All this time they were playing house. No kids, just two dogs. The wife would take them for walks in the evening to get away from him. She would go on trips throughout the year without him. Always saying she needed time alone. That’s when his affairs started. She’d leave town and he’d hit the bars in search of blondes, brunettes, red heads, white women, black women, it didn’t matter. He was not choosey. Anything to get him through the night.

She used to call him from the road. Check in. See how he was doing. After a while those calls stopped. Or, she’d call in the middle of the night and hang up.

Alone, she would lie there in her hotel bed talking to the television. Having conversations with Tom Snyder, or, Larry King. She kept the sound down and mumbled to herself.

Do you love me, Larry? she’d ask. Do you still find me attractive Mr. King? The middle-aged wife would talk till she fell asleep. Saying goodnight to her television lovers had become a ritual. It was the only thing in life she looked forward to. Her misery was always on her sleeve.

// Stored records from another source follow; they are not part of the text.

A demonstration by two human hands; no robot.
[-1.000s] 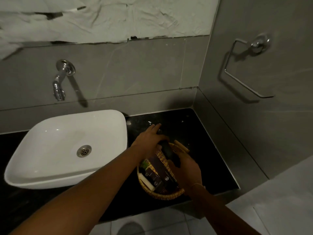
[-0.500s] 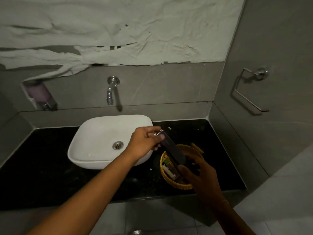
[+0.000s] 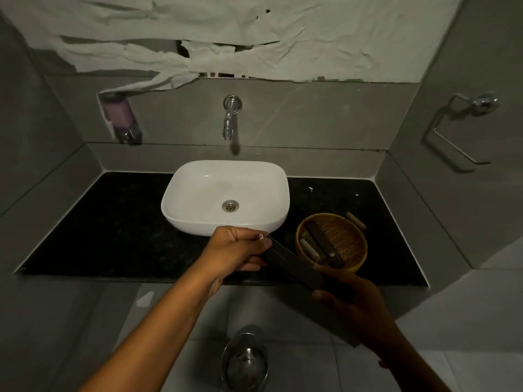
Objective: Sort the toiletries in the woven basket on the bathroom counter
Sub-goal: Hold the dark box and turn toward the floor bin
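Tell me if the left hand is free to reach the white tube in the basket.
Probably not yet. The left hand is gripping one end of the dark box, which the right hand holds too. The white tube lies uncovered in the basket, so nothing else blocks it.

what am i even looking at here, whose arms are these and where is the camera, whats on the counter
There is no machine here: a person wears a wide-angle camera on their head, so you look down along their own two bare arms. The left hand and the right hand hold a long dark flat packet between them, one at each end. On the black counter sits a white basin and, to its right, a round woven basket with a few more toiletry packets lying inside. A tap juts from the wall above the basin.
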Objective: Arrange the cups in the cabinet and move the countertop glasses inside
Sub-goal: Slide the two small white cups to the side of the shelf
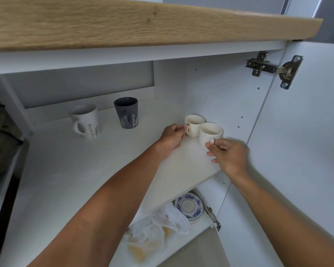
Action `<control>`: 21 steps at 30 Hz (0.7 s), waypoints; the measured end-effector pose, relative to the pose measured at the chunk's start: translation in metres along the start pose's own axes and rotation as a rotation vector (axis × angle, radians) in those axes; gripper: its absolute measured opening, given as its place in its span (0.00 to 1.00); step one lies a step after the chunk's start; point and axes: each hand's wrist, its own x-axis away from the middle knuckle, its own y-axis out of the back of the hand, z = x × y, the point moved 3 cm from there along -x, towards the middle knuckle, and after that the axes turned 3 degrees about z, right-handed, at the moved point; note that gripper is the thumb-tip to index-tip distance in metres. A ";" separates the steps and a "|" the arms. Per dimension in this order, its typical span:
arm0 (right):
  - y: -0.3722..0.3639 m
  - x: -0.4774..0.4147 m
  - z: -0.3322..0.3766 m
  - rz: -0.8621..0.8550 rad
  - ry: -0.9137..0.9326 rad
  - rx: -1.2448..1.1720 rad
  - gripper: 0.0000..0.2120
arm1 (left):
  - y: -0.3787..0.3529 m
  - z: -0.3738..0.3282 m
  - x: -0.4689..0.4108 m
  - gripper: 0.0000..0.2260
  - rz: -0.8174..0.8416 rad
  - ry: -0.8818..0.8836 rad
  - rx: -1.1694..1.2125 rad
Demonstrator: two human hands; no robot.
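Two small cream cups stand side by side on the white cabinet shelf [69, 170] near its right wall. My left hand [172, 138] pinches the handle of the far cream cup [194, 125]. My right hand [228, 155] pinches the handle of the near cream cup [210, 133]. The two cups touch each other. Further left on the shelf stand a white mug with a plant print [86, 120] and a dark grey mug with a plant print [126, 112], both upright and apart. No glasses are in view.
A wooden countertop [143, 22] overhangs the cabinet. The cabinet door [301, 141] stands open at the right on a metal hinge [274, 68]. On the lower shelf lie a blue-patterned saucer stack [189, 206] and a plastic bag [154, 234].
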 end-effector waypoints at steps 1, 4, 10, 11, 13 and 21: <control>0.001 0.001 0.000 0.003 0.005 0.016 0.14 | 0.000 0.001 0.000 0.11 -0.009 0.003 -0.010; 0.004 0.003 0.001 0.008 0.023 0.090 0.15 | 0.003 0.002 0.004 0.11 -0.050 -0.001 -0.082; 0.012 0.016 0.008 0.056 0.065 0.244 0.20 | 0.021 0.003 0.029 0.11 -0.110 -0.069 -0.195; 0.013 0.020 0.009 0.064 0.074 0.280 0.23 | 0.026 0.003 0.036 0.11 -0.124 -0.092 -0.253; 0.014 0.029 0.013 0.074 0.091 0.361 0.28 | 0.036 0.005 0.049 0.14 -0.135 -0.150 -0.411; 0.004 0.060 0.027 0.169 0.193 0.587 0.41 | 0.087 0.015 0.108 0.29 -0.199 -0.161 -1.000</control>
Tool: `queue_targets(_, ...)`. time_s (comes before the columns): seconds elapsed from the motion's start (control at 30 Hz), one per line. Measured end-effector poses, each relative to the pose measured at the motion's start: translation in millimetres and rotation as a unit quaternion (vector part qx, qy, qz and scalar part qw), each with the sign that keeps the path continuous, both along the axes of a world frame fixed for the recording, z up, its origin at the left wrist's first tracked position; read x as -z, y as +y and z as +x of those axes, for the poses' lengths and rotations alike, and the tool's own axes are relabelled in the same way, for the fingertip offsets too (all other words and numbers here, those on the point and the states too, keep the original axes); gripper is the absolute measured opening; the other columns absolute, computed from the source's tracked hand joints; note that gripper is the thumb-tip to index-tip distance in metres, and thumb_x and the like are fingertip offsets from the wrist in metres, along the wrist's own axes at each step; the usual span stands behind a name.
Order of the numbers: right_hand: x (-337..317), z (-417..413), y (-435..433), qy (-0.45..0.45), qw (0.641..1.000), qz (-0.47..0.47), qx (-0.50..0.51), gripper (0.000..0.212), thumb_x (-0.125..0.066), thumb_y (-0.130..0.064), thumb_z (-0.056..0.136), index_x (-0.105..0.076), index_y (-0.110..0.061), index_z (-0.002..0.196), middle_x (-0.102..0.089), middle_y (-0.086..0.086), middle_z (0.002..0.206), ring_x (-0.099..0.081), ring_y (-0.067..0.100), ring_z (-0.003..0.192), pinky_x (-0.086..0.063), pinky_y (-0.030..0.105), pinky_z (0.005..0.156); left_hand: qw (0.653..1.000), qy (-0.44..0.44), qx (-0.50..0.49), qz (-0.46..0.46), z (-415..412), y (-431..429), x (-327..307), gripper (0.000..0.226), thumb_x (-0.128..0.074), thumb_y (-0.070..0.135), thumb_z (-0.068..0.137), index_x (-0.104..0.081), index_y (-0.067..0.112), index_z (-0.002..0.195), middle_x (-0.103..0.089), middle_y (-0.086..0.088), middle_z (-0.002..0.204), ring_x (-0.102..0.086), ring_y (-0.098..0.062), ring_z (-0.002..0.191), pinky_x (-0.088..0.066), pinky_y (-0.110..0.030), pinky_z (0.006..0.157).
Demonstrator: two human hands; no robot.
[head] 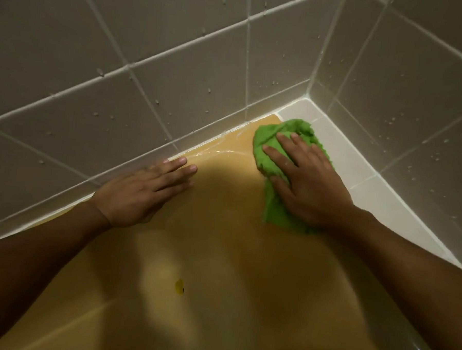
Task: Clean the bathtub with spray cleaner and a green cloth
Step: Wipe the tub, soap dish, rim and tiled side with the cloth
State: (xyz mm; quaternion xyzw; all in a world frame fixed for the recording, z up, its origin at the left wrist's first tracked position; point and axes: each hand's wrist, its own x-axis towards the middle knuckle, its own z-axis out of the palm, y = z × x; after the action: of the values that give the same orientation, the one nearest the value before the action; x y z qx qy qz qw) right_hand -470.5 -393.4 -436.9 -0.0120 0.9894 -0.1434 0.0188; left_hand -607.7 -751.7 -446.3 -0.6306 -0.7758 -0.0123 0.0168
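The right hand (308, 184) lies flat with fingers spread, pressing the bunched green cloth (276, 155) against the yellow bathtub (221, 228) near the far corner, while the left hand (143, 194) rests open, fingers straight, on the tub's rim beside the grey tiled wall (124, 48)

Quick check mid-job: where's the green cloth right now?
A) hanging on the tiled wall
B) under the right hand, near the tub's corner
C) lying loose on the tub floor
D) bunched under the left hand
B: the green cloth is pressed under the right hand near the corner of the bathtub, while the left hand lies flat and bare at the tub's edge.
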Motion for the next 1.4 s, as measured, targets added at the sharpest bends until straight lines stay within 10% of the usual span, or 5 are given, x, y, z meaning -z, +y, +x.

So, at the age of forty-five she left him and the house that was falling apart. Headed for the West Coast. She wound up in Oregon. Lived in cheap hotel rooms. Continued her affairs with Tom and Larry. Some said she’d gone crazy. Others said she’d had enough.

And he never finished fixing the old house. He sold it. Took a loss. Wandered around aimlessly from town to town till he got to Oregon. Wound up in the same small town she was in. Their paths never crossed. She never enetered his mind. And he was just a ghost from the past.